▸ Exercise objective: Exactly how many lines in this listing contain "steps"? Only the number is needed.

▸ Source material:

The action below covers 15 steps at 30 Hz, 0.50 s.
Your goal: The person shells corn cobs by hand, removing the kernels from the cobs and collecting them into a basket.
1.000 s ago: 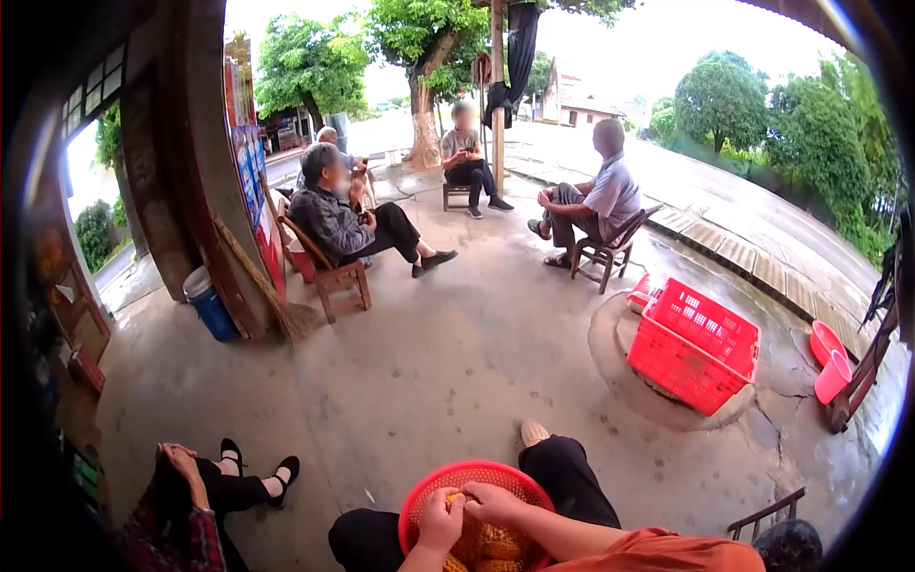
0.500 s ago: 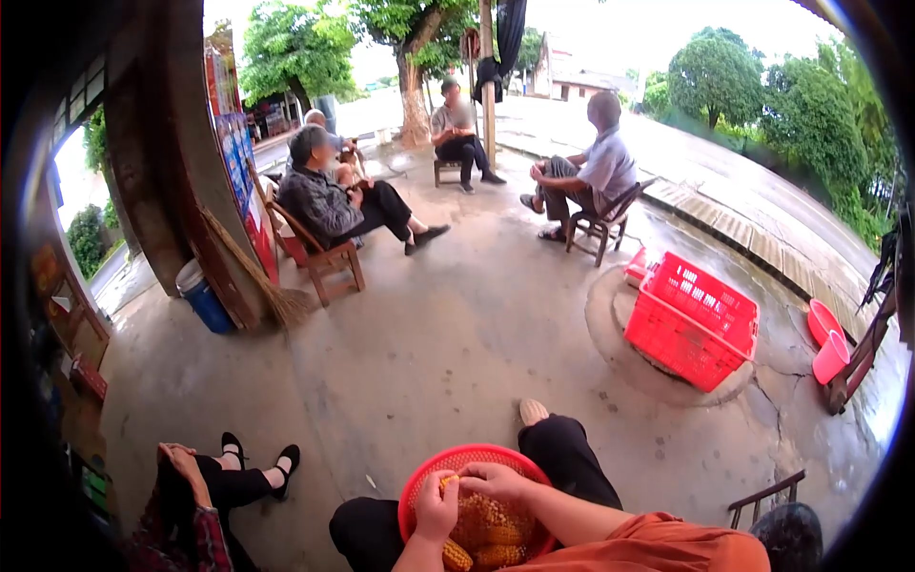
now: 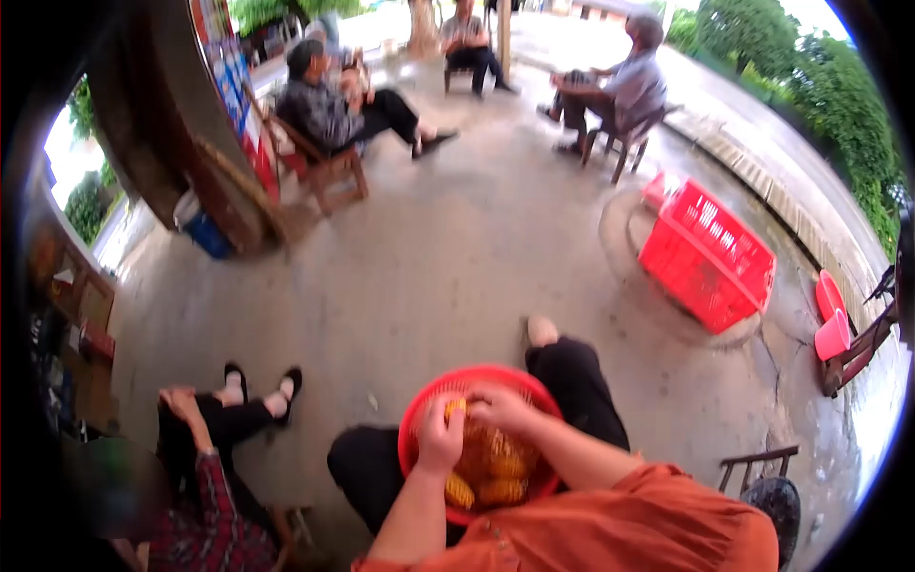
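Observation:
A red plastic basket [image 3: 545, 396] rests on my lap, between my legs. Inside lie several yellow corn cobs [image 3: 501, 492] and loose kernels [image 3: 496, 442]. My left hand [image 3: 439, 439] is closed around a corn cob [image 3: 456, 410] above the basket's left side. My right hand [image 3: 505, 410] has its curled fingers against the right side of that cob, slightly blurred. Much of the held cob is hidden by my fingers.
A seated person in a checked sleeve [image 3: 215, 491] is close on my left. Several people sit on chairs [image 3: 343, 181] farther off. A red crate [image 3: 701, 272] stands right of centre, with pink basins [image 3: 831, 334] beyond. A broom [image 3: 243, 186] leans by a blue bucket [image 3: 202, 229].
The view has tilted down, so the background sits higher and more of the nearby person shows. My right fingers have shifted slightly rightward along the cob. My left hand still holds it.

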Available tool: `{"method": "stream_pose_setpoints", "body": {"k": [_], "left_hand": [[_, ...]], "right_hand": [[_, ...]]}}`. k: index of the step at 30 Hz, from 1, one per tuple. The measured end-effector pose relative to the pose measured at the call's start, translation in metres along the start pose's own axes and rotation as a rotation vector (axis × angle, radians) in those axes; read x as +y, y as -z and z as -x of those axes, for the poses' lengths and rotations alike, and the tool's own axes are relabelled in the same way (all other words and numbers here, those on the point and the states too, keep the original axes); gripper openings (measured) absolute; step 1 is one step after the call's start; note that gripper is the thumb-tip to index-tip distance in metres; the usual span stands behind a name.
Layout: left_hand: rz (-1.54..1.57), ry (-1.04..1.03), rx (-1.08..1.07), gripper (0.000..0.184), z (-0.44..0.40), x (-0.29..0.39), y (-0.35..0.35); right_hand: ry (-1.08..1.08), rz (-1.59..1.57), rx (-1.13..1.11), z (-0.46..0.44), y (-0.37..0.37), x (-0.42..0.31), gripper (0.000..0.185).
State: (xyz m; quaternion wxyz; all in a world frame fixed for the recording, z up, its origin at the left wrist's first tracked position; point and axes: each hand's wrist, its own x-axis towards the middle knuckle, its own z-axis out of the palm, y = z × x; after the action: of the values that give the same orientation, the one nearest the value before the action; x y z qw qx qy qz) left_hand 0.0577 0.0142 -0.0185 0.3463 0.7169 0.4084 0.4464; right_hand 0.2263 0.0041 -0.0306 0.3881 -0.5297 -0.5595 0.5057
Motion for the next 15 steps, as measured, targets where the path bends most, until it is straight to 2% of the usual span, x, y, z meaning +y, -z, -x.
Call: {"method": "stream_pose_setpoints", "body": {"k": [5,6,8,13,15], "left_hand": [[0.066,0.139,-0.078,0.019,0.002,0.001,0.001],[0.076,0.161,-0.083,0.020,0.003,0.000,0.000],[0.084,0.186,-0.085,0.020,0.002,-0.004,0.001],[0.271,0.278,-0.108,0.021,0.001,-0.004,0.001],[0.268,0.280,-0.110,0.021,0.000,-0.002,0.004]], "right_hand": [[-0.072,-0.064,-0.019,0.007,0.003,-0.008,0.027],[-0.019,0.013,-0.004,0.005,0.003,-0.008,0.026],[-0.070,-0.039,-0.030,0.006,0.005,-0.013,0.020],[-0.075,-0.118,-0.049,0.008,0.011,-0.022,0.023],[-0.144,-0.297,-0.087,0.009,0.013,-0.027,0.023]]}}
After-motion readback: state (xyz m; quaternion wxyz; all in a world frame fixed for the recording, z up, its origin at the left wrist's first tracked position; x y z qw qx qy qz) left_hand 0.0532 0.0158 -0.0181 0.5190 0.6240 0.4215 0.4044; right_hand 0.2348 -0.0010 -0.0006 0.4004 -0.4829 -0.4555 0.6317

▸ Answer: 2